3.Hindari membaca pikiran orang. Yang paling tahu mengenai latar belakang, maksud ataupun motif dari tindakan atau perilaku seseorang adalah orang itu sendiri. Anda boleh menduga tapi tidak boleh memastikan bahwa dugaan anda tersebut pasti benar. Menduga artinya mengira-ngira, menggambarkan sesuatu yang belum pasti. Jika menduga yang mengarah menjadi prasangka negatif akan mengantar kita pada perilaku yang tidak adil. Kita akan memberikan penilaian atas sesuatu yang sebenarnya kita tidak yakin kebenarannya. Berprasangka negatif akan mengganggu keseimbangan emosi kita dan menambah beban kerja otak untuk sesuatu yang tidak perlu.
4.Jangan membuat aturan bagaimana orang lain seharusnya. Ungkapan seperti “seharusnya dia yang meminta maaf kepada kami”,”Wajar dia anak yang dibesarkan oleh orang kaya” dll.Cara berpikir seperti tersebut akan membuat kita tidak pernah mampu memahami atau mengerti orang lain. Kita berpendapat bahwa orang lain yang harus mengerti kita. Ini akan berdampak kita tidak akan pernah mau dan mampu belajar atau menarik pelajaran dari orang lain. Dengan menyadari bahwa setiap orang berbeda dan masing-masing juga memiliki aturan serta keinginannya masing-masing, kita akan lebih akomodatif dalam pergaulan. Kita perlu sadari bahwa tidak ada orang lain yang mampu berperilaku paling sesuai dengan apa yang kita harapkan kecuali diri kita sendiri.
5.Jangan membesar-besarkan masalah. “Bila uang itu tidak ditemukan,berarti kiamat bagi kita”. Ungkapan ini membuat panik dan menambah beban emosi yang tidak perlu sehingga kita tidak dapat berpikir jernih,dan suasana tidak menyenangkan.Coba tenangkan,kalau uang itu tidak ditemukan seberapa besar celakanya/kiamatnya,apakah tidak ada alternatif lainnya. Dengan mengembangkan pola pikir tenang kita akan menjadi selalu optimis dan tidak mudah putus asa.
B.Mengelola perubahan Fisiologis
Orang yang sedang marah akan terjadi perubahan fisiologis seperti mata merah, melotot,nafas cepat, degup jantung tidak teratur dan berdebar-debar, muka memerah. Dengan mengetahui dan memahami secara cepat terjadinya proses perubahan fisiologis pada diri kita, berarti kita menberikan kesempatan pada diri sendiri untuk segera mengelolanya sesuai kebutuhan.

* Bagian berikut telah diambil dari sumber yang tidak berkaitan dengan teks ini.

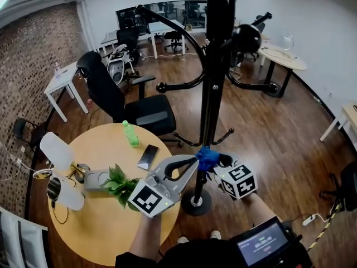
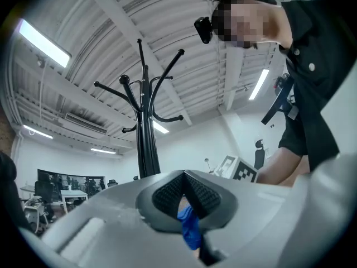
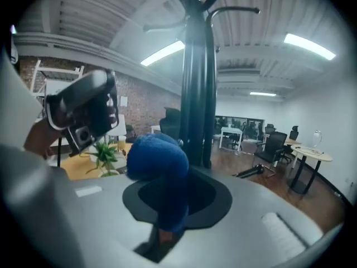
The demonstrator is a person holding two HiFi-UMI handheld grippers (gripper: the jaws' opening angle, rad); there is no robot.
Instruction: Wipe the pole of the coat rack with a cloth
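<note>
Head view: pole (image 1: 211,94) runs near-vertical down frame centre to its base (image 1: 196,204) on the floor, right of the round worktop (image 1: 106,233). Cloth (image 1: 207,157) is bunched against the pole low down, a little above the base. Left gripper (image 1: 195,162) comes in from lower left, right gripper (image 1: 218,162) from lower right. Both sets of tips meet at the cloth, one on each side of the pole.

Left gripper view: left gripper (image 2: 184,190) fingers clenched, pads meeting, with a thin blue strip of cloth (image 2: 191,230) pinched between them. Pole (image 2: 146,149) stands upright just beyond the tips, left of centre, hooks fanning out at the top.

Right gripper view: right gripper (image 3: 170,202) fingers clamped on the main wad of cloth (image 3: 157,158), which bulges over the tips at centre-left. Pole (image 3: 196,94) is directly behind the wad, touching or very nearly; can't tell which.

My read: the pole's long axis is vertical and the cloth sits near the bottom, so nearly all the length to wipe lies above the fingers. The right gripper carries the bulk and is nearer the pole, so I'd expect it to lead, travelling up along the axis with the wad pressed on. Risk: the left's thin pinch slips out.
</note>
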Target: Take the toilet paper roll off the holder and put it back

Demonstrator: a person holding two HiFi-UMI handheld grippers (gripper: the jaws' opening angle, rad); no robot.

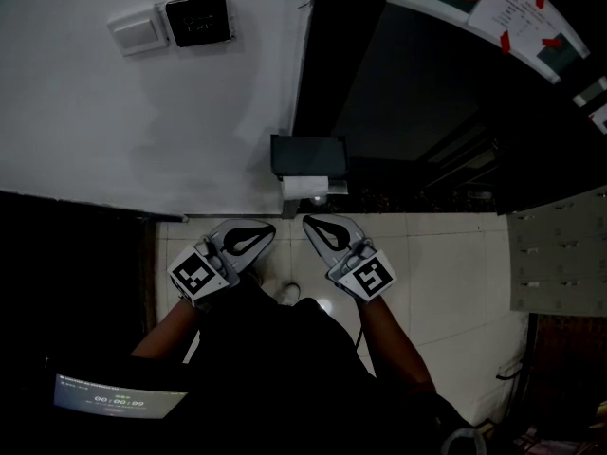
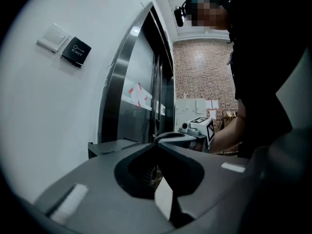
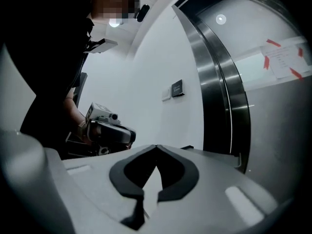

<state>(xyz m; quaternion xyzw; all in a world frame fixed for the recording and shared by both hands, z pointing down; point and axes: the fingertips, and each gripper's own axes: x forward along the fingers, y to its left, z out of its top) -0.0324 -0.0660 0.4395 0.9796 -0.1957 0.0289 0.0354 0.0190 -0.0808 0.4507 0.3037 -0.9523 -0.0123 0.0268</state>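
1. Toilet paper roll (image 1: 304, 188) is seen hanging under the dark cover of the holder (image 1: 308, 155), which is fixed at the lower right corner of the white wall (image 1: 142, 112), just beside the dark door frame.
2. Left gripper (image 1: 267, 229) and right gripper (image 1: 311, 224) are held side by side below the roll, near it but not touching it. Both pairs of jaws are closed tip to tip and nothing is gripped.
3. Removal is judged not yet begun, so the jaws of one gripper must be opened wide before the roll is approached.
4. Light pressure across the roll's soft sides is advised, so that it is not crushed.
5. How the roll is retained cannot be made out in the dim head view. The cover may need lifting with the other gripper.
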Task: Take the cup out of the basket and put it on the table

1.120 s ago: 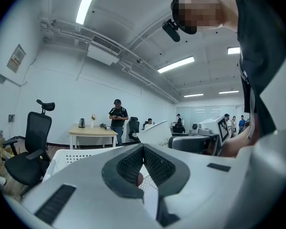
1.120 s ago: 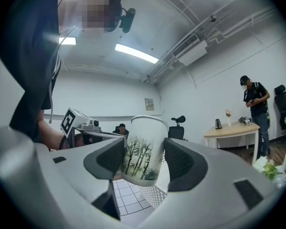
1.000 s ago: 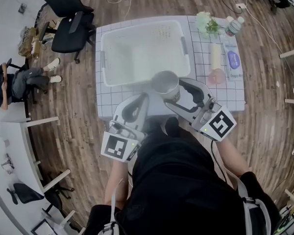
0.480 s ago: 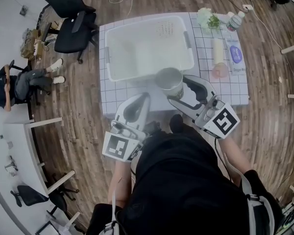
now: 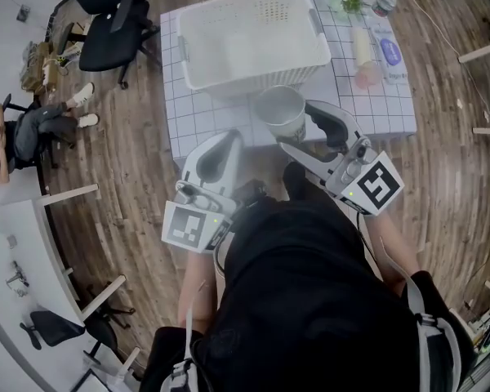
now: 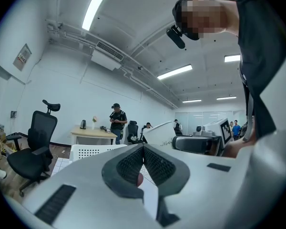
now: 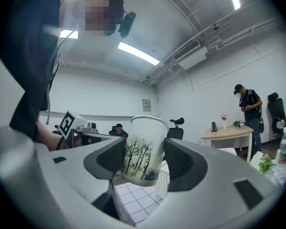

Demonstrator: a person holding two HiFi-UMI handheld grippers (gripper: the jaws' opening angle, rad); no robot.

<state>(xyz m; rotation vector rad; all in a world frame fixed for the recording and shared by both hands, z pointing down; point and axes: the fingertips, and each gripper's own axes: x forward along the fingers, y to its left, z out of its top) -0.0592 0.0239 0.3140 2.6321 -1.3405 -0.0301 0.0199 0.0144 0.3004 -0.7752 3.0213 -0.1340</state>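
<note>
1. Nearest us: left gripper (image 5: 231, 137). Jaws pressed together with nothing between them. It hangs idle beside its partner and a little short of it.

2. Right gripper (image 5: 299, 129). Jaws clamped on the sides of the paper cup (image 5: 279, 111), which we record as out of the basket and resting on nothing. Between the pads the cup's long axis runs near upright, mouth up, leaning slightly.

3. Gridded table (image 5: 198, 121). It lies below the cup and just ahead of the right gripper. We judge the coming move to be downward from this gripper, the nearer of the two.

4. Farthest: white basket (image 5: 261, 76). It stands beyond the cup and does not touch it.
</note>
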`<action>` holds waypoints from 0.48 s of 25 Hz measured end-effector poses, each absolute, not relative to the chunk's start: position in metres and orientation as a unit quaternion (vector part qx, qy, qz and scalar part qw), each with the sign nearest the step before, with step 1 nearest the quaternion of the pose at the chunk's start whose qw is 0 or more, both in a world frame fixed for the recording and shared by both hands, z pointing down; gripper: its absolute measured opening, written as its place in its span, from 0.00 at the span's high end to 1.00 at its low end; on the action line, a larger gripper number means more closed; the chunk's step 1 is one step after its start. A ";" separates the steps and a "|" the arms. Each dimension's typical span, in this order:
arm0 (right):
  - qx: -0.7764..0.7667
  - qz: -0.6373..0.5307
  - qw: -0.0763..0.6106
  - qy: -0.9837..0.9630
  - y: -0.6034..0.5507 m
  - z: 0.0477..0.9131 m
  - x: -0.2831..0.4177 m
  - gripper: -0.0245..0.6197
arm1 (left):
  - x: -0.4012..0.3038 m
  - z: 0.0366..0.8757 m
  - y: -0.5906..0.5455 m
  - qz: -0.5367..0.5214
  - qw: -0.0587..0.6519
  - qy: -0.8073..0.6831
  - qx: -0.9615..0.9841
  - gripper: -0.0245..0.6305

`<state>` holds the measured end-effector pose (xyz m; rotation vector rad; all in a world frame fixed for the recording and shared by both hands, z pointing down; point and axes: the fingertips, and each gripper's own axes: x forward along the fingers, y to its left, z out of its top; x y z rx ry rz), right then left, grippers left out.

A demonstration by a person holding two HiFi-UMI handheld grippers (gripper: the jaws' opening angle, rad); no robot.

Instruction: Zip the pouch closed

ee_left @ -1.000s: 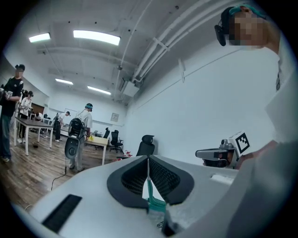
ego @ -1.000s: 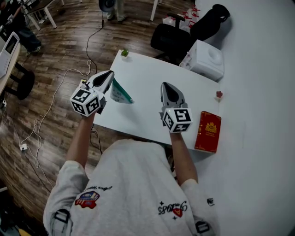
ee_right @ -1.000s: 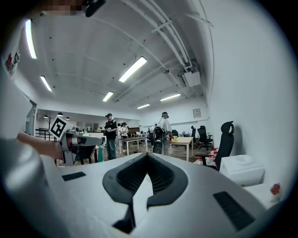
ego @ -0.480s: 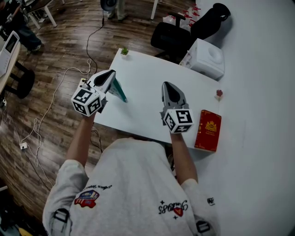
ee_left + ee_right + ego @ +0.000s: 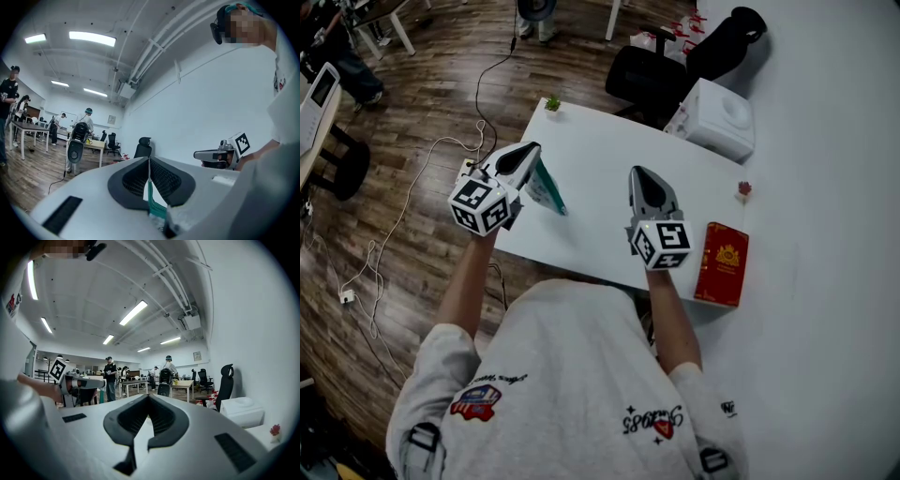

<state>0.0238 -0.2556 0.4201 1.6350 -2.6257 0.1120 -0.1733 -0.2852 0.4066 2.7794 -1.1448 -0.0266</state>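
Observation:
A teal and white pouch (image 5: 547,188) hangs over the white table (image 5: 598,159) from my left gripper (image 5: 531,151), which is held level at the table's left edge. In the left gripper view, the left gripper (image 5: 149,162) is shut, with the pouch's teal edge (image 5: 151,198) pinched between the pads. My right gripper (image 5: 639,173) hovers level over the table's middle, apart from the pouch. Seen in its own view, the right gripper (image 5: 149,397) is shut with nothing between the pads. How far the zip is closed is hidden.
A red book (image 5: 723,264) lies at the table's near right. A white box (image 5: 718,120) stands at the far right, with a black chair (image 5: 649,79) behind it. A small plant (image 5: 551,103) marks the far left corner. Cables trail on the wooden floor (image 5: 412,187).
The hanging pouch has swung, edge-on half a second ago and showing its broad face again now. Both grippers stay nearly still.

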 end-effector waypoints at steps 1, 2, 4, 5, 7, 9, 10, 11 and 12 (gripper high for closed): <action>0.529 0.035 0.024 -0.848 -0.255 0.419 0.024 0.96 | -0.172 0.405 -0.285 -0.010 0.067 -0.379 0.923 0.95; 0.529 0.035 0.023 -0.847 -0.255 0.419 0.024 0.96 | -0.171 0.405 -0.284 -0.010 0.067 -0.378 0.923 0.95; 0.531 0.035 0.024 -0.847 -0.255 0.419 0.024 0.96 | -0.170 0.405 -0.283 -0.009 0.065 -0.377 0.924 0.95; 0.531 0.035 0.025 -0.846 -0.254 0.420 0.025 0.96 | -0.169 0.405 -0.282 -0.009 0.065 -0.377 0.924 0.95; 0.533 0.035 0.028 -0.845 -0.253 0.422 0.026 0.96 | -0.168 0.406 -0.282 -0.010 0.067 -0.377 0.924 0.95; 0.535 0.036 0.029 -0.843 -0.253 0.424 0.026 0.96 | -0.168 0.407 -0.282 -0.012 0.070 -0.377 0.924 0.95; 0.536 0.036 0.030 -0.843 -0.252 0.425 0.026 0.96 | -0.168 0.408 -0.283 -0.012 0.071 -0.376 0.924 0.95; 0.536 0.037 0.030 -0.843 -0.252 0.425 0.026 0.96 | -0.169 0.408 -0.282 -0.012 0.072 -0.376 0.924 0.95; 0.536 0.037 0.030 -0.843 -0.252 0.426 0.025 0.96 | -0.169 0.409 -0.282 -0.012 0.072 -0.376 0.924 0.95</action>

Perlu diingat bahwa mencegah rasa marah yang akan muncul dengan segera mengendalikan emosi jauh lebih mudah daripada menghentikan emosi marah bila telah terjadi. Banyak tehnik untuk mengelola emosi marah ini dengan relaksasi. Relaksasi membantu kita untuk menurunkan kecepatan jantung menompa darah,sehingga laju darah keotak dapat terkontrol.

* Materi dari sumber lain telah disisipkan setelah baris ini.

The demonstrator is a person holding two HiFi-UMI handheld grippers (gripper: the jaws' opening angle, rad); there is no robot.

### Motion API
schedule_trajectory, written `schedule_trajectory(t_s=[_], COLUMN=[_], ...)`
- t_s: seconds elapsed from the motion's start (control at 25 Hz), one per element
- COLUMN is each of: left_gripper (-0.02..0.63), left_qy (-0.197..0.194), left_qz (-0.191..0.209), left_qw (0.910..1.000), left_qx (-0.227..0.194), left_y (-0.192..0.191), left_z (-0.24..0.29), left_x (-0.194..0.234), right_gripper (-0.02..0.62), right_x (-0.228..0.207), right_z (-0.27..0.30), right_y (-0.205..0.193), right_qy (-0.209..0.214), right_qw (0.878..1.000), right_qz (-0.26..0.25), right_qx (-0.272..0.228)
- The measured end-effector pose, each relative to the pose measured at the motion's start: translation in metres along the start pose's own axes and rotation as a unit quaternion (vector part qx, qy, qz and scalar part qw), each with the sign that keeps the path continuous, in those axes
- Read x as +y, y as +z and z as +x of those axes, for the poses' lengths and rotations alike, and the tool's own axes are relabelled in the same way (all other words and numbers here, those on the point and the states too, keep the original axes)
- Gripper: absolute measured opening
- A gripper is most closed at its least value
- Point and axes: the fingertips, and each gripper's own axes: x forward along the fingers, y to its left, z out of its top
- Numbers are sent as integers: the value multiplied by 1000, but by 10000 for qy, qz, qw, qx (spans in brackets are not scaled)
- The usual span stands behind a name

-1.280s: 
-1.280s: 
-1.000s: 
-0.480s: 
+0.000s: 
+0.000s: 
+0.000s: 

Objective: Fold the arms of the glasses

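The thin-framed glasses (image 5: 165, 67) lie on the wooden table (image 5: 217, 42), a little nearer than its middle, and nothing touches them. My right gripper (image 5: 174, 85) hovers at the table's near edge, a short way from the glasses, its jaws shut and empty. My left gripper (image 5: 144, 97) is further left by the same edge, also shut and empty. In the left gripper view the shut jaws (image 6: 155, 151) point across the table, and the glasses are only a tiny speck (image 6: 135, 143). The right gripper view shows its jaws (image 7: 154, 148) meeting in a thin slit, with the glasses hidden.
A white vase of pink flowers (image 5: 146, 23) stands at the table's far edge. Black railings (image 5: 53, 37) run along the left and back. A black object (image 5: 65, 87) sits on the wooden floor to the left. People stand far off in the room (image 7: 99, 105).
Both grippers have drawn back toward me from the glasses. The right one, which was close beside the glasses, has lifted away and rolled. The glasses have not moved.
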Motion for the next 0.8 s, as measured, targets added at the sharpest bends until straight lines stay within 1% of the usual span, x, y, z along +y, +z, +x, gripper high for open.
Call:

Cara relaksasi bisa dengan menarik nafas dalam dan perlahan,sehingga nafas kembali normal.Ini mempengaruhi otak emosional dan otak rasional kita menjadi seimbang, sehingga bisa berpikir secara lebih rasional. Selain relaksasi kita dapat menggunakan humor untuk mengelola emosi negatif, tertawa sebagai produk dari humor mampu menstimuli untuk memproduksi endorphines diotak.
Jika Endorphines meningkat akan menurunkan persepsi rasa sakit baik fisik maupun emosional.
Setelah kita dapat mengetahui dan memahami emosi, mengelola emosi, memotivasi diri maka baru dapat mengetahui, merasakan emosi dan perasaan orang lain.
Inilah dasar dari empati, memang tidak setiap orang mampu berempati, tetapi empati dapat dilatih sehingga dapat mencapai kepekaan terhadap setiap gerak tubuh atau ekspresi muka orang lain.